要はだからこそ、そうした安倍の思うツボにならないようにするためにも、「礼儀」にもあまり囚われるべきではないということ。つまり、今回のようにたとえ静粛な県民葬の場ではあっても、元々礼儀を欠いているのは安倍のほうなのです。ですから、そうした連中に対しては、当然わき起こる怒りの感情を遠慮せずにぶつけるべきだというわけなのです。
●〔そもそも怒号をいちばん喜んでいるのは、翁長前知事本人である〕
それから二つめの理由は、葬儀の本来の意義は故人を弔うことであるにもかかわらず、この葬儀屋は礼儀に囚われるあまり〝礼儀を守ることが目的化〟していて、肝心な〝故人の気持ち〟を無視しているということです。「基地負担軽減に向けて」とか「沖縄県民の気持ちに寄り添いながら」といった安倍のこれまでの上辺だけの言葉にいちばん苛立ちを覚えていたのは、なんといっても新基地建設反対を先頭に立って訴えてきた翁長前知事本人においてほかにいないでしょう。その意味でも、今回の安倍の弔辞に対して「嘘つき!」「帰れ!」といちばん憤りを覚えたのは翁長前知事だったはずなのです。

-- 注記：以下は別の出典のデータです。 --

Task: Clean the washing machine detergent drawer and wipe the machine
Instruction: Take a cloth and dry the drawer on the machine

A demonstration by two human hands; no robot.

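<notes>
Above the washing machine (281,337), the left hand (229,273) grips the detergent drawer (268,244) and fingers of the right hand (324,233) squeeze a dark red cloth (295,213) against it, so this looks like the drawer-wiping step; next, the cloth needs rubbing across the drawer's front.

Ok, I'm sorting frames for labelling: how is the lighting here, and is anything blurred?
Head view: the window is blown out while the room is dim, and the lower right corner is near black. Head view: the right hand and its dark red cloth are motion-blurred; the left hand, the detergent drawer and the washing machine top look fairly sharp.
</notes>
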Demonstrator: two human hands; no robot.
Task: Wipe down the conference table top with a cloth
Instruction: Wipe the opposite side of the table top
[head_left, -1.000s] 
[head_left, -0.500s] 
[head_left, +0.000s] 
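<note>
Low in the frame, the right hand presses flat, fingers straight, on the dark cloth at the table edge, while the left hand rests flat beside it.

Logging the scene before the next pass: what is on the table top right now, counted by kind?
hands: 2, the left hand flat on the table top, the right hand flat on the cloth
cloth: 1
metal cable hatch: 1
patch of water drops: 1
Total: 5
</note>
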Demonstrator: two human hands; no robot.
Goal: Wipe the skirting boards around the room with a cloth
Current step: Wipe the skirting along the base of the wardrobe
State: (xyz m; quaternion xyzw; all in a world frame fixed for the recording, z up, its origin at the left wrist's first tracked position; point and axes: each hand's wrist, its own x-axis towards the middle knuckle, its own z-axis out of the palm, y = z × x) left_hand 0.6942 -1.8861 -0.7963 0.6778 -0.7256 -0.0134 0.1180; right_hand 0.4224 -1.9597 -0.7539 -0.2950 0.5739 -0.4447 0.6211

ちょうどそのときまさに「嘘つき!」「帰れ!」という大きな怒号が飛び交い始めたわけです。沖縄県民のこの怒号にはおそらく、彼らの怒りだけでなく、翁長前知事の気持ちを代弁する意味と、安倍のせいで命を縮めたともいえる故人に対するねぎらいの意味も込められていたに違いありません。その意味でも、この怒号を聞いた翁長前知事にとってはまさに、これ以上ない喜びと幸せにこのとき包まれたのではないかと私は察するのです。「私の大事な旅立ちの日によくぞ言ってくれた!最後の最後まで私と共に闘ってくれた沖縄県民よ、ありがとう!」というふうに逆に感謝さえしたのではないかと思うのです。
私は長らくあの世の研究をしてきていることからも、翁長前知事はまさにそのように感じているだろうなぁという気がするのですが、翁長前知事のこの最後の感情というのはことのほか重要なのです。というのも、この世を旅立つ最後の最後までそうやって沖縄県民と気持ちを共有できたということは、道半ばであった氏にとっては、それがせめてもの救いになったはずだからなのです。氏にとってはその感情がこの世での最後の思い出となり、安心・満足してあの世に旅立つためのまさに〝冥途の土産〟になったのではないか。私はそのように思っています。